Directions
The data that follows should be copied out exactly.

Records from a data source
*** Block opens ***
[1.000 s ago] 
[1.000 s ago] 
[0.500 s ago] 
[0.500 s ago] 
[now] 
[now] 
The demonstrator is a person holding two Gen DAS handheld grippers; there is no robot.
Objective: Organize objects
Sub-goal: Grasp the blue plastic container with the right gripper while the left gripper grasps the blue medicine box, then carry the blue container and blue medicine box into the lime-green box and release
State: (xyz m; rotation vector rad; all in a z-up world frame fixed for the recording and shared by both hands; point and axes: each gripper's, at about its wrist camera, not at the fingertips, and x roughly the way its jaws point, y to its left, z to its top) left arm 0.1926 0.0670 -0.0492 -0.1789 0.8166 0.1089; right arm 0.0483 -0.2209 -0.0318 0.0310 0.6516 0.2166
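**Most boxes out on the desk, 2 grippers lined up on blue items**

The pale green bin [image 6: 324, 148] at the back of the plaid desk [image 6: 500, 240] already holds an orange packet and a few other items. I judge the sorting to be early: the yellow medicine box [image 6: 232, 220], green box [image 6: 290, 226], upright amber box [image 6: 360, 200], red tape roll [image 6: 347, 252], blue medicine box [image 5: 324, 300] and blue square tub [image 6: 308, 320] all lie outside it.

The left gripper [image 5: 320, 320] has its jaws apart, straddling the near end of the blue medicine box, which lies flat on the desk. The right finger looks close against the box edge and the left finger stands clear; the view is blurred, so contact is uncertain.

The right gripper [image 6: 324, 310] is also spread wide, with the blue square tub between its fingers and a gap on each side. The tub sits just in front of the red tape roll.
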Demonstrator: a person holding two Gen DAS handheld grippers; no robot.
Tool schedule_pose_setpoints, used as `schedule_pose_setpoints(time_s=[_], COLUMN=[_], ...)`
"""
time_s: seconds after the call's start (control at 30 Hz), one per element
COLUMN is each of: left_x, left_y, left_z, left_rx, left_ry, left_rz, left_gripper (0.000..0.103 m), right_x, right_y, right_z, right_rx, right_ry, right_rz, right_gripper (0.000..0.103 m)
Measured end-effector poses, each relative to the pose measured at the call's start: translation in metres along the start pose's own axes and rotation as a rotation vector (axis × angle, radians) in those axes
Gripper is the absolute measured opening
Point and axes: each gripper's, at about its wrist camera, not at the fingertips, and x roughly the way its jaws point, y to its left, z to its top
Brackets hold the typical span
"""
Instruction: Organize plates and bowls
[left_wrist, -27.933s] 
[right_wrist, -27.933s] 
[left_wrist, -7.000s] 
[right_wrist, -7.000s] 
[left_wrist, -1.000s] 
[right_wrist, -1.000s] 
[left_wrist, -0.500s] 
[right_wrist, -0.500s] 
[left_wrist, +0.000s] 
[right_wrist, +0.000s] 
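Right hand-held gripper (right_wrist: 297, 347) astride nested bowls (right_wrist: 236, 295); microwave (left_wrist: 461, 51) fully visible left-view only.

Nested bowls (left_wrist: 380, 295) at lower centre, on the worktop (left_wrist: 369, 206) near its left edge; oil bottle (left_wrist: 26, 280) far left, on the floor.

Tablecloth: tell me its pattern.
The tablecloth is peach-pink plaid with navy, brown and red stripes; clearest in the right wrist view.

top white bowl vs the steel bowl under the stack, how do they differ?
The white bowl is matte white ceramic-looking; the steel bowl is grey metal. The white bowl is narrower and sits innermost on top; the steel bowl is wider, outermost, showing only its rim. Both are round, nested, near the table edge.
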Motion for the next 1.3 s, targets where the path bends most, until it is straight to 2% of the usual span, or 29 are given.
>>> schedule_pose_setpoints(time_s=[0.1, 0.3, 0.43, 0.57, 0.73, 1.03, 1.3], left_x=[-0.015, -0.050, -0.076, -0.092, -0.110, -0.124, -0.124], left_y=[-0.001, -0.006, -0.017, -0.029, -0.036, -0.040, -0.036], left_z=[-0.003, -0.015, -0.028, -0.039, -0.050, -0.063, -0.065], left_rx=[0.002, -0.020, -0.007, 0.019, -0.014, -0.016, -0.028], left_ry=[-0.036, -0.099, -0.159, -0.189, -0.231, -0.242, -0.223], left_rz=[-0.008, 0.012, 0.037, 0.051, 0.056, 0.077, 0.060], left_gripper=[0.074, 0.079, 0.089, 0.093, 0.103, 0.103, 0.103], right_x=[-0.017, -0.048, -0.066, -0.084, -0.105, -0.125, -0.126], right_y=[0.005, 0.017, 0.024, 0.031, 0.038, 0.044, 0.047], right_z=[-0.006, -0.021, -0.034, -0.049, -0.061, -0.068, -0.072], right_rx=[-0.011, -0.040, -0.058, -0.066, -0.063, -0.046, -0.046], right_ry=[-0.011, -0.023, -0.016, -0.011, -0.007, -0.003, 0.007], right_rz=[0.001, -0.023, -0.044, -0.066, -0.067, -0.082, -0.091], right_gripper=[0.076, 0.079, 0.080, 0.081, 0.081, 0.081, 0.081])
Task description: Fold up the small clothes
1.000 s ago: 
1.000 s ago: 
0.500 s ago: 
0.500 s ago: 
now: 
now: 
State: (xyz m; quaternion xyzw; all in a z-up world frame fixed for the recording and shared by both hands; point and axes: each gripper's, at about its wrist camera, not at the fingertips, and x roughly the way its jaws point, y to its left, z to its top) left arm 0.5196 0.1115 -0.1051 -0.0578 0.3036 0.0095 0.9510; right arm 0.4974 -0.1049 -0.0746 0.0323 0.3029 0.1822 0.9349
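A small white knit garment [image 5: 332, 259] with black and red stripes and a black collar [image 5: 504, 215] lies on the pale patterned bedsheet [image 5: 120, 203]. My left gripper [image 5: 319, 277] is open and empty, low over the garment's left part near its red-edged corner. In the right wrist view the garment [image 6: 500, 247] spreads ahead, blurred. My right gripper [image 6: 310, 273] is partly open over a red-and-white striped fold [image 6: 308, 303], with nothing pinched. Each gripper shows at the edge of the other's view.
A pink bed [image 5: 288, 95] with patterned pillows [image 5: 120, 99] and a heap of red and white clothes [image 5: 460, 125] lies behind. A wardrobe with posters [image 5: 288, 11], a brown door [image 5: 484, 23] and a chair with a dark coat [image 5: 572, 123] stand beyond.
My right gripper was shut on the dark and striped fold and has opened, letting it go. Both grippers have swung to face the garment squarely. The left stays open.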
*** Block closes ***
Result below
[1.000 s ago] 
[1.000 s ago] 
[0.500 s ago] 
[0.500 s ago] 
[now] 
[now] 
The demonstrator is a person holding two Gen DAS handheld grippers; there is no robot.
Objective: Organize objects
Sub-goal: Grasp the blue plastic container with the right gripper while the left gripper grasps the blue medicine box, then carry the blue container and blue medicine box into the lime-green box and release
State: (xyz m; rotation vector rad; all in a z-up world frame fixed for the recording and shared by both hands; point and axes: each gripper's, at about its wrist camera, not at the fingertips, and x roughly the way its jaws point, y to its left, z to its top) left arm 0.1926 0.0670 -0.0492 -0.1789 0.8166 0.1089; right arm 0.0483 -0.2209 -0.0318 0.0310 0.6516 0.2166
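**Most boxes out on the desk, 2 grippers lined up on blue items**

The pale green bin [image 6: 324, 148] at the back of the plaid desk [image 6: 500, 240] already holds an orange packet and a few other items. I judge the sorting to be early: the yellow medicine box [image 6: 232, 220], green box [image 6: 290, 226], upright amber box [image 6: 360, 200], red tape roll [image 6: 347, 252], blue medicine box [image 5: 324, 300] and blue square tub [image 6: 308, 320] all lie outside it.

The left gripper [image 5: 320, 320] has its jaws apart, straddling the near end of the blue medicine box, which lies flat on the desk. The right finger looks close against the box edge and the left finger stands clear; the view is blurred, so contact is uncertain.

The right gripper [image 6: 324, 310] is also spread wide, with the blue square tub between its fingers and a gap on each side. The tub sits just in front of the red tape roll.
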Demonstrator: a person holding two Gen DAS handheld grippers; no robot.
Tool schedule_pose_setpoints, used as `schedule_pose_setpoints(time_s=[_], COLUMN=[_], ...)`
"""
time_s: seconds after the call's start (control at 30 Hz), one per element
COLUMN is each of: left_x, left_y, left_z, left_rx, left_ry, left_rz, left_gripper (0.000..0.103 m), right_x, right_y, right_z, right_rx, right_ry, right_rz, right_gripper (0.000..0.103 m)
Measured end-effector poses, each relative to the pose measured at the call's start: translation in metres along the start pose's own axes and rotation as a rotation vector (axis × angle, radians) in those axes
Gripper is the absolute measured opening
Point and axes: each gripper's, at about its wrist camera, not at the fingertips, and x roughly the way its jaws point, y to its left, z to its top
Brackets hold the typical span
"""
Instruction: Organize plates and bowls
[left_wrist, -27.933s] 
[right_wrist, -27.933s] 
[left_wrist, -7.000s] 
[right_wrist, -7.000s] 
[left_wrist, -1.000s] 
[right_wrist, -1.000s] 
[left_wrist, -0.500s] 
[right_wrist, -0.500s] 
[left_wrist, +0.000s] 
[right_wrist, +0.000s] 
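Right hand-held gripper (right_wrist: 297, 347) astride nested bowls (right_wrist: 236, 295); microwave (left_wrist: 461, 51) fully visible left-view only.

Nested bowls (left_wrist: 380, 295) at lower centre, on the worktop (left_wrist: 369, 206) near its left edge; oil bottle (left_wrist: 26, 280) far left, on the floor.

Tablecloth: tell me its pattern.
The tablecloth is peach-pink plaid with navy, brown and red stripes; clearest in the right wrist view.

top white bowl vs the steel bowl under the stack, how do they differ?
The white bowl is matte white ceramic-looking; the steel bowl is grey metal. The white bowl is narrower and sits innermost on top; the steel bowl is wider, outermost, showing only its rim. Both are round, nested, near the table edge.
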Motion for the next 1.3 s, targets where the path bends most, until it is straight to 2% of the usual span, or 29 are given.
>>> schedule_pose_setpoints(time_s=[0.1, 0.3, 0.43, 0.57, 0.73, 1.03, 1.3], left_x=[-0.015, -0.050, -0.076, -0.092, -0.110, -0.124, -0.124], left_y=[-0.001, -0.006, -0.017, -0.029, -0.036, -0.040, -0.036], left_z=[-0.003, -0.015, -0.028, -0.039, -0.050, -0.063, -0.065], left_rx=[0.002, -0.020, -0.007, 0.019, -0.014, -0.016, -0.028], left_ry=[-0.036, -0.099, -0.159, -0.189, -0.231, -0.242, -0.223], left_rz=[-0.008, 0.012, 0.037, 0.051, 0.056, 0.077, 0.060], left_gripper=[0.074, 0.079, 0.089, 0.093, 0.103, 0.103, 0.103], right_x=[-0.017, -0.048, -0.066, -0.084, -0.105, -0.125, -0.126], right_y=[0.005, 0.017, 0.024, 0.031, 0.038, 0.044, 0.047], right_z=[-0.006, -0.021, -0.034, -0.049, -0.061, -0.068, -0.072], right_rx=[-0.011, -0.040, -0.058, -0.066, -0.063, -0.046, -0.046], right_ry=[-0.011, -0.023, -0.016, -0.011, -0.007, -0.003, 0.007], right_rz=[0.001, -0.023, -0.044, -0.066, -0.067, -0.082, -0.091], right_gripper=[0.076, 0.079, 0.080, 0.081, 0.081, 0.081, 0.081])
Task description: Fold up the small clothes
1.000 s ago: 
1.000 s ago: 
0.500 s ago: 
0.500 s ago: 
now: 
now: 
State: (xyz m; quaternion xyzw; all in a z-up world frame fixed for the recording and shared by both hands; point and axes: each gripper's, at about its wrist camera, not at the fingertips, and x roughly the way its jaws point, y to its left, z to its top) left arm 0.5196 0.1115 -0.1051 -0.0578 0.3036 0.0095 0.9510; right arm 0.4974 -0.1049 -0.0746 0.0323 0.3029 0.1822 0.9349
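A small white knit garment [image 5: 332, 259] with black and red stripes and a black collar [image 5: 504, 215] lies on the pale patterned bedsheet [image 5: 120, 203]. My left gripper [image 5: 319, 277] is open and empty, low over the garment's left part near its red-edged corner. In the right wrist view the garment [image 6: 500, 247] spreads ahead, blurred. My right gripper [image 6: 310, 273] is partly open over a red-and-white striped fold [image 6: 308, 303], with nothing pinched. Each gripper shows at the edge of the other's view.
A pink bed [image 5: 288, 95] with patterned pillows [image 5: 120, 99] and a heap of red and white clothes [image 5: 460, 125] lies behind. A wardrobe with posters [image 5: 288, 11], a brown door [image 5: 484, 23] and a chair with a dark coat [image 5: 572, 123] stand beyond.
My right gripper was shut on the dark and striped fold and has opened, letting it go. Both grippers have swung to face the garment squarely. The left stays open.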

This output is finished.